> **Task directions**
Beginning with the first line below, please restate each line exactly, down to and including the line containing "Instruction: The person".

> **Task inputs**
▼
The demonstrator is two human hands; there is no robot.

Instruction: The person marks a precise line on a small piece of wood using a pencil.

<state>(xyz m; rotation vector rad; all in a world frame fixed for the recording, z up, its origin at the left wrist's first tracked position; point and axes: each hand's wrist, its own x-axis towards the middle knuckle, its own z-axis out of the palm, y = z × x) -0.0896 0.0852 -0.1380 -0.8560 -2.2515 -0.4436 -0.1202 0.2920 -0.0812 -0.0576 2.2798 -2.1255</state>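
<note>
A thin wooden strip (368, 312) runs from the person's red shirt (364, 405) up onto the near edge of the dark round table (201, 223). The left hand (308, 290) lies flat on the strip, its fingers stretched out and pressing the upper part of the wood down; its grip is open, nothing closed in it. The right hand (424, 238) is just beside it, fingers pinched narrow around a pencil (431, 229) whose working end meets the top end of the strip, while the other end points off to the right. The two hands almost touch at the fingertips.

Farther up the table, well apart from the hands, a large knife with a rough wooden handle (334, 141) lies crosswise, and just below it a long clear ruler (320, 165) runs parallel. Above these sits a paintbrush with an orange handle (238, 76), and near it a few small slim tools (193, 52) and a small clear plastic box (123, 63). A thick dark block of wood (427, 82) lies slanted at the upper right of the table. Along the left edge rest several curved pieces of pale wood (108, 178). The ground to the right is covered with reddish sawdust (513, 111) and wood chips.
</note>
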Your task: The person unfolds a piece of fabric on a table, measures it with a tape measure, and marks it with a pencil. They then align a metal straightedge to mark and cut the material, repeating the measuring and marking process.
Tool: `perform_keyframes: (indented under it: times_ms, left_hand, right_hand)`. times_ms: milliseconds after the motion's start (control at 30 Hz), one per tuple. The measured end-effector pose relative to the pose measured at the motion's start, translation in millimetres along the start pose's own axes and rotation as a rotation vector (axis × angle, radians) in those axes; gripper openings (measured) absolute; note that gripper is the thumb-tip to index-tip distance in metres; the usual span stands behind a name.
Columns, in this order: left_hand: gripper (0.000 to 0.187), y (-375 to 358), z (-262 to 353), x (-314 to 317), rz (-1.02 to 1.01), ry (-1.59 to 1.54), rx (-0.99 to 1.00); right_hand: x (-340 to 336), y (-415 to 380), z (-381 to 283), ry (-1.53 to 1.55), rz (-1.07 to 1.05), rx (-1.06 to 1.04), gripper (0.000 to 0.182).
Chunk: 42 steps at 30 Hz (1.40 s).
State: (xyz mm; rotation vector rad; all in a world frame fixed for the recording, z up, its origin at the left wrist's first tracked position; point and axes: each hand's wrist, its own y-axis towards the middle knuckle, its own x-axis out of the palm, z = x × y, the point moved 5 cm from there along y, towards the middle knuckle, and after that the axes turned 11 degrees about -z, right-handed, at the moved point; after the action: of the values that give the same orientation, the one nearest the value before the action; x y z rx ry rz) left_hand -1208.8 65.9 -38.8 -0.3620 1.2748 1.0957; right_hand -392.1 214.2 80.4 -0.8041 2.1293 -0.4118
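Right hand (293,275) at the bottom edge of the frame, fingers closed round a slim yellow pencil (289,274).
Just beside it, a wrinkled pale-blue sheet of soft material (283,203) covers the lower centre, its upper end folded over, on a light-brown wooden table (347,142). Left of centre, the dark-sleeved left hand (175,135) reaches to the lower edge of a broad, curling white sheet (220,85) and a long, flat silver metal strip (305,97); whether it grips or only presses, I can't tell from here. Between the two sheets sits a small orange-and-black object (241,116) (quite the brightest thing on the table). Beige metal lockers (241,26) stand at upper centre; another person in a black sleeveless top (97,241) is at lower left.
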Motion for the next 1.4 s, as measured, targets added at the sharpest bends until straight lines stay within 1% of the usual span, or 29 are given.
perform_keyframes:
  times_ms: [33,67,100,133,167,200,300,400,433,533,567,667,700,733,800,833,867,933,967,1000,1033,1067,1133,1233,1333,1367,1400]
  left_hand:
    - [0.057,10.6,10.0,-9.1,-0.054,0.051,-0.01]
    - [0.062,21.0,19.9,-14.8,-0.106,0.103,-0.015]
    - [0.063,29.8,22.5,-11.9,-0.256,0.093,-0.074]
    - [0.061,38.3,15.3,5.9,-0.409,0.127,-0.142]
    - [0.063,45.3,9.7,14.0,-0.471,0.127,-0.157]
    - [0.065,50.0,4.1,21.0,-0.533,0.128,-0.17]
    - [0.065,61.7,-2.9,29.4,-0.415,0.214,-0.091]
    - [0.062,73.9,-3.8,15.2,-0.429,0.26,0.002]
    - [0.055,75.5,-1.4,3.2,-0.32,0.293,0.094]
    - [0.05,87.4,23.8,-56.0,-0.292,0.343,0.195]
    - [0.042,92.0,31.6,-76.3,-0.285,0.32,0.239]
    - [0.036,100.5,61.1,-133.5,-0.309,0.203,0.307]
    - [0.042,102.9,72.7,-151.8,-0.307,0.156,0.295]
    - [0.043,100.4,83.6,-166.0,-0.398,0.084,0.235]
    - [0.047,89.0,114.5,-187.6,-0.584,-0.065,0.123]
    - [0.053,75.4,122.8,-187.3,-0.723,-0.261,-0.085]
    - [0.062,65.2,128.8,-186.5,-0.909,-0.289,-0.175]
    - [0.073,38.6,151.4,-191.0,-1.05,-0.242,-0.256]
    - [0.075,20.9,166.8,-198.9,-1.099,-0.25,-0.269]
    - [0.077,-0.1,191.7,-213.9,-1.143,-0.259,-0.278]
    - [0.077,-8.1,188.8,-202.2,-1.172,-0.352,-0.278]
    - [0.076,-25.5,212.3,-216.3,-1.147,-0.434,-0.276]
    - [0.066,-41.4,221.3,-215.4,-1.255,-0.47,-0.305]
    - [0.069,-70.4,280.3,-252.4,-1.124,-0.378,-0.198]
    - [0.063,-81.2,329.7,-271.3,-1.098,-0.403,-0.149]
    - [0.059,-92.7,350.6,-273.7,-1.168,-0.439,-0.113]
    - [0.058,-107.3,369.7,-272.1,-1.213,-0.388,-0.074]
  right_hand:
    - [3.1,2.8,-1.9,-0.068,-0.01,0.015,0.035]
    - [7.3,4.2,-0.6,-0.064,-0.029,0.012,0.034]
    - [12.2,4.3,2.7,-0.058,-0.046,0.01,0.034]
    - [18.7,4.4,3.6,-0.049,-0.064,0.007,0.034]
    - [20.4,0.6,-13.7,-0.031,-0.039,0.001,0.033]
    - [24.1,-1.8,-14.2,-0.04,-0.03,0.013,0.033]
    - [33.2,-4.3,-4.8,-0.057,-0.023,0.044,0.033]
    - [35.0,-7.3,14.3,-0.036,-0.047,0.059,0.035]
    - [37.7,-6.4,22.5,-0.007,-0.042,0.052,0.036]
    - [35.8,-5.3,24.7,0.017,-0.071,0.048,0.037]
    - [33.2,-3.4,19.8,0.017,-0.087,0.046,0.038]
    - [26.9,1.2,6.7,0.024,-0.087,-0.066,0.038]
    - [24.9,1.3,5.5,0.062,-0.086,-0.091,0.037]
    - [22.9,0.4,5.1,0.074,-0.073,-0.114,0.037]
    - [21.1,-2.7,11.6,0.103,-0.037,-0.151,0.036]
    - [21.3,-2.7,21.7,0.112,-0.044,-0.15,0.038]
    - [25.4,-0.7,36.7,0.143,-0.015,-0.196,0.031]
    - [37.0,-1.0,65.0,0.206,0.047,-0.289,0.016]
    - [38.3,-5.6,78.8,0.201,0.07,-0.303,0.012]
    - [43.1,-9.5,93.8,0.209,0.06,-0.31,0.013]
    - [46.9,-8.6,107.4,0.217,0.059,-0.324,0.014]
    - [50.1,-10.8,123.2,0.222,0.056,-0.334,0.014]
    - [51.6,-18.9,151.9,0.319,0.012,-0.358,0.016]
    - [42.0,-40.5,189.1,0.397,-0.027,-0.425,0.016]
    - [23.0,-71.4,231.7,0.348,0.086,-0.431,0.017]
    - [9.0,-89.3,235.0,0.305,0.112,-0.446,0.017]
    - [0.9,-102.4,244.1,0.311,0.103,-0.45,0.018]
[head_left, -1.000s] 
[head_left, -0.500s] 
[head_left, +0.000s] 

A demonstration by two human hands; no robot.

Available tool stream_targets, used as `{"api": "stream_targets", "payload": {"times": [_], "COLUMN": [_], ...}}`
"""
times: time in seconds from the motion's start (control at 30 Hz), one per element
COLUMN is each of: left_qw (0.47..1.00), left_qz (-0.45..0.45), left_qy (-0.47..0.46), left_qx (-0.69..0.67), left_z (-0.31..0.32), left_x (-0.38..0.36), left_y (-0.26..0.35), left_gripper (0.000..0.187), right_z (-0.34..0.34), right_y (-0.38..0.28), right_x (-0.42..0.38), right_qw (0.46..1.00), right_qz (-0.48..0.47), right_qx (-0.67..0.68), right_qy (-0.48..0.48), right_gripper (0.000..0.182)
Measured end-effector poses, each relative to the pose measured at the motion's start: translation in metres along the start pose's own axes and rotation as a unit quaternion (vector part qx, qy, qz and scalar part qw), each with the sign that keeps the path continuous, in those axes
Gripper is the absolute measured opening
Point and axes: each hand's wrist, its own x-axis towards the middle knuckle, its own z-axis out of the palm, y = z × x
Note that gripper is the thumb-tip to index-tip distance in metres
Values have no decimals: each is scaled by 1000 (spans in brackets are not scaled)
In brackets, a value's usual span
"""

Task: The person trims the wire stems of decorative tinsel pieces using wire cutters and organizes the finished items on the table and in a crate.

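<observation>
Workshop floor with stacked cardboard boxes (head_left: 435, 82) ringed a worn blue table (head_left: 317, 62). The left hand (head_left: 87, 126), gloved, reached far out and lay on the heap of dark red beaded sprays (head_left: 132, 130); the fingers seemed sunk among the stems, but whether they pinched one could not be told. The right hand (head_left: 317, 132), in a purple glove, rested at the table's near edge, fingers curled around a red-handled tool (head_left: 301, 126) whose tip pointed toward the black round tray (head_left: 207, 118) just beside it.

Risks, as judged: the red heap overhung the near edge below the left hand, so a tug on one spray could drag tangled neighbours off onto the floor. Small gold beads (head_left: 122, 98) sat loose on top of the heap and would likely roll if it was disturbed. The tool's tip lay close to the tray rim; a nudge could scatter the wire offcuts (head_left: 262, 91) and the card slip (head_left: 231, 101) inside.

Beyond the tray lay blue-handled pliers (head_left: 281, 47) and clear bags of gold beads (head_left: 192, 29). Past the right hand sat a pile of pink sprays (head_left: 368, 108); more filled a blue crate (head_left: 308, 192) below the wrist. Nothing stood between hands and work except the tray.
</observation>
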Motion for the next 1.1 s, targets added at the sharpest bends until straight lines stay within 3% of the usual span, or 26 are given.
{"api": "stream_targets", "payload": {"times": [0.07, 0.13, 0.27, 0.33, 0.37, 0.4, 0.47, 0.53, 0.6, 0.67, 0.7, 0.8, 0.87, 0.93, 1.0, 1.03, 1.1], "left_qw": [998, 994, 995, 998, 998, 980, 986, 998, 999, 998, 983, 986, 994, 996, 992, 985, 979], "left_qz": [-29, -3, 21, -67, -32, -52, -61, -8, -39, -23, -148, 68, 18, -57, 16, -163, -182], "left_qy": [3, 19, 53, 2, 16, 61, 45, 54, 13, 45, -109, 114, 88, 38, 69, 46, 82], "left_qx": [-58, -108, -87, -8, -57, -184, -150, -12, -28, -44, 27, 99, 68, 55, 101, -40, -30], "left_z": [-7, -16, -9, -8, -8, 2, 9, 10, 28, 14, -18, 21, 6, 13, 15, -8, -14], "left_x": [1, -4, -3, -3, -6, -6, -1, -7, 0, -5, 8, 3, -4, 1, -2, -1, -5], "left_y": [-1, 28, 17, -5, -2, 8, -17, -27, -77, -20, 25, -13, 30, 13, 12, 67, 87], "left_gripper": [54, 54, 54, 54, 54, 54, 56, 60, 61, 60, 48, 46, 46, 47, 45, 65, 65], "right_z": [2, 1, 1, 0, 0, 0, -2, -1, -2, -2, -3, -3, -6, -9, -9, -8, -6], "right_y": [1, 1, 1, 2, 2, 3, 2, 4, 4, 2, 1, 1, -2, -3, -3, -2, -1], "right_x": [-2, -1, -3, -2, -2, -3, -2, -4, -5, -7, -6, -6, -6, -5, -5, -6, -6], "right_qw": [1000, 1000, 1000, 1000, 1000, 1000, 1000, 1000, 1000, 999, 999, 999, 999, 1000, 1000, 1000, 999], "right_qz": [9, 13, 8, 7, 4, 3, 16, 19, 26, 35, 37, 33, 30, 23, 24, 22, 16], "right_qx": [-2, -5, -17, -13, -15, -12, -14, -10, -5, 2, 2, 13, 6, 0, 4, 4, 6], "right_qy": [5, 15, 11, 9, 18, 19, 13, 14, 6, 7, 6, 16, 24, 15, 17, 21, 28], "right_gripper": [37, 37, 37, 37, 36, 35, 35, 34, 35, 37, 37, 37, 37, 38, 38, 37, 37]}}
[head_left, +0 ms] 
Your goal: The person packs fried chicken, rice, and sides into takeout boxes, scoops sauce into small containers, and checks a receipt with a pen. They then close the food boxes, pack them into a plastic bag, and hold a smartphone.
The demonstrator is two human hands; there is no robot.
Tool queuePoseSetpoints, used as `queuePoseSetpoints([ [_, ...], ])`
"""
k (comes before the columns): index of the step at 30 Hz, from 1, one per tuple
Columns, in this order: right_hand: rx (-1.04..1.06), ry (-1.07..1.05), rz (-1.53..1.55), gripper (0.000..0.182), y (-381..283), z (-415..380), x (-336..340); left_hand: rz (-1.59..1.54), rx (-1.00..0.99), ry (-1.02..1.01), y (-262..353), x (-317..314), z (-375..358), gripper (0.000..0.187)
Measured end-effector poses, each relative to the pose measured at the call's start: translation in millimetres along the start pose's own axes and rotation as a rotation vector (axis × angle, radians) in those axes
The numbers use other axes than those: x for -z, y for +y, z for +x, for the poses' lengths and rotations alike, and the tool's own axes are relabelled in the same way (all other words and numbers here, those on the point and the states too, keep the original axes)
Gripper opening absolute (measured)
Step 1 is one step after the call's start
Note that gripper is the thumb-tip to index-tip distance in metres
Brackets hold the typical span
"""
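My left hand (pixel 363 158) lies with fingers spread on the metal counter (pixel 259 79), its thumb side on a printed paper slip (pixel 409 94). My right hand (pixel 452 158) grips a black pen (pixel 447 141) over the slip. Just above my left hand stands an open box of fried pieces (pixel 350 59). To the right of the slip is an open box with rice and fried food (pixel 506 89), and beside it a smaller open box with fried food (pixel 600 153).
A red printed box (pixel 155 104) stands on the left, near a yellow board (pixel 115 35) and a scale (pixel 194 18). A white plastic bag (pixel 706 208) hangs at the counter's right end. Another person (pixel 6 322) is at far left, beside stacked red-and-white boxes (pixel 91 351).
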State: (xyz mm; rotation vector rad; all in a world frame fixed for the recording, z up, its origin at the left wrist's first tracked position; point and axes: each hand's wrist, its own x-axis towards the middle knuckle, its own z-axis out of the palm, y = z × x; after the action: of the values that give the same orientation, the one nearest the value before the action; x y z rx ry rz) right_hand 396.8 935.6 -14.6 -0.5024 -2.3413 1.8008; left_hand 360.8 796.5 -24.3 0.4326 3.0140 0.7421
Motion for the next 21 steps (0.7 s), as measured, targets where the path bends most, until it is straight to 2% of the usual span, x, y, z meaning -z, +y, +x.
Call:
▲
> **Finished exercise**
The demonstrator is two human hands; there is no robot.

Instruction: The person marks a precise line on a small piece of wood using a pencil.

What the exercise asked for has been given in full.